MetalBite's Rating: 9/10
2: Slaughterday - Tyrants Of Doom
Slaughterday brings the pulverizing death metal, with an extra trad metal tinge that gives it a distinct edge. The best death metal album Michael's heard all year, which is saying something if you read these articles and know how much he loves his early 90s OSDM worship! Full review
MetalBite's Rating: 9/10
1: Mo'ynoq - A Place For Ash
For whatever reason, I haven't been as high on black metal this year. Most of my highest-ranked picks for these lists have been in the tech and dissodeath realms (Carrion Vael, Inanna, Immolation, Soreption, etc) - and even then, the albums I was keen on (Nechochwen and Silhouette) I have been keen on were higher in the lists because they were released in months that didn't have as many standouts. Anyways, if for whatever reason I was falling out of favor with black metal, A Place For Ash aggressively grabbed me by the collar and dragged me right back into its depths.
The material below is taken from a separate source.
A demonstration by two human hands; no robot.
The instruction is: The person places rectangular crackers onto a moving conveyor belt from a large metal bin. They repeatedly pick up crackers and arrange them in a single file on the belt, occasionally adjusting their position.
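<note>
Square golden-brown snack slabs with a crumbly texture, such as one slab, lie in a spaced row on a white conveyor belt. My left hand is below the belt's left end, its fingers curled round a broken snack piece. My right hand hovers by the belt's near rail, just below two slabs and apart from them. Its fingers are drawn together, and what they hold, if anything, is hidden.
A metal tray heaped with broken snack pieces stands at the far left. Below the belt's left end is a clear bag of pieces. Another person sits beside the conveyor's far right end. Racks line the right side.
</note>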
I've seen this get a bit of flak (mostly in Angry Metal Guy) for being too blast-heavy and not capitalizing on the band's obvious potential…but my question is, what exactly would replace that? You're basically saying to cut out the meat of this band completely, or just change entirely what they're meant to sound like. Maybe it's because I don't hear this in the context of their previous album as much (I know of it, and know it's good, I'm just not super familiar with it), so I don't see a band dialing back elements that made them good before, I just see a group that has gotten more comfortable writing songs together channeling their disparate influences into a powerful, compelling stream of black metal. It's repetitious, with incredible stamina from drummer Justin Valletta sustaining a spirited blast groove for nearly three minutes at a time, but the way the band shifts the feel of the tempo while still maintaining the groove is hypnotic, adding texture and variety without removing the stark, uncompromising atmosphere. All three guitarists contribute vocals at different times, each adding their own distinct, shrieky cadence to the ordeal.
I don't know exactly why, but A Place For Ash has a different lasting effect than most black metal I hear today. It's hard to make any sort of second-wave comparisons to this, as parallels to groups like Wolves in the Throne Room and Oathbreaker makes much more sense - this is thoroughly modern in that way, but they kept the songwriting tendencies from the 90s albums that made them lasting listens. Incredible stuff that had me dancing in my kitchen while I did the dishes multiple times over.